The Source-Sink Model
The source-sink model, first proposed by biologist Francis Crick in 1970, is a theoretical system for how morphogens distribute themselves across small fields of early embryonic cells. A morphogen is a substance that determines the fate and phenotype of a group of cells through a concentration gradient of itself across that group. Crick’s theory has been experimentally confirmed with several morphogens, most notably with the protein bicoid, the first discovered morphogen. The model provides a theoretical structure for the understanding of some features of early embryonic development.
In 1901, Thomas Hunt Morgan, then working at Bryn Mawr College in Lower Merion Township, Pennsylvania, hypothesized that what he called a sort of stuff acted at different concentrations to organize regeneration in hydroids, planaria, and annelids. Four decades later in 1941, Charles Manning Child of Stanford University in Palo Alto, California, proposed his Gradient Theory, arguing that varying levels of embryonic processes was due to a gradient of metabolic activity. Yet it wasn’t until 1952 that Alan Turing, a mathematician at University of Manchester in Manchester, United Kingdom, defined Morgan’s idea of a sort of stuff as a morphogen. In Turing’s paper, “The Chemical Basis of Morphogenesis,” he defined a morphogen as a molecular substance in the embryo that diffused between cells and, at certain concentrations, directed the embryo’s development. Yet as Crick noted in 1970, despite this foundational work by Morgan, Child, and Turing, morphogens and gradients were unpopular among embryologists. Unable to isolate any potential morphogenic molecules, research on morphogens stalled by the 1960s.
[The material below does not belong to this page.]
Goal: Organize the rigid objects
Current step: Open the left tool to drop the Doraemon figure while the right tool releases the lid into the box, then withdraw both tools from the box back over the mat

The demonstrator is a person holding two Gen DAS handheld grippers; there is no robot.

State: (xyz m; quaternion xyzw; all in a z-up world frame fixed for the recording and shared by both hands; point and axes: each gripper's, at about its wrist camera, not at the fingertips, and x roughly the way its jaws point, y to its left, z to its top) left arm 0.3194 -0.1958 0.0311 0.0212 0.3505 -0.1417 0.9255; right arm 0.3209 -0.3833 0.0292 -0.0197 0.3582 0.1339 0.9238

In 1969, when embryologist Lewis Wolpert, based out of the Middlesex Hospital Medical School in London, England, published “Positional Information and the Spatial Pattern of Cellular Differentiation,” the concept of morphogens began a revival of interest. Wolpert proposed that embryonic cells create highly specific patterns of cellular differentiation in the embryo through the communication of positional information. Positional information, a term coined by Wolpert, is a form of intercellular communication that instructs each cell to differentiate according to its orientation within the embryo. Positional information, Wolpert argued, hinged on several key principles. First, positional information in a group of cells may be established by each cell’s position relative to one or more points. A group of cells specified by relation to a common point is called a field. Second, individual cells in a field can interpret their position and react accordingly via molecular mechanisms. Third, a field of cells has an established polarity, as defined by the direction of flow of positional information. Thus, polarized cells exist in a unidirectional gradient. Instructions, perhaps chemically communicated, exist in concentration gradients across the field of cells. At different concentrations cells are stimulated in such a way to establish the fate of future their differentiation, presumably by the activation of particular genes. Wolpert asserted that such a system would only operate across small distances, often around fifty to one-hundred cells.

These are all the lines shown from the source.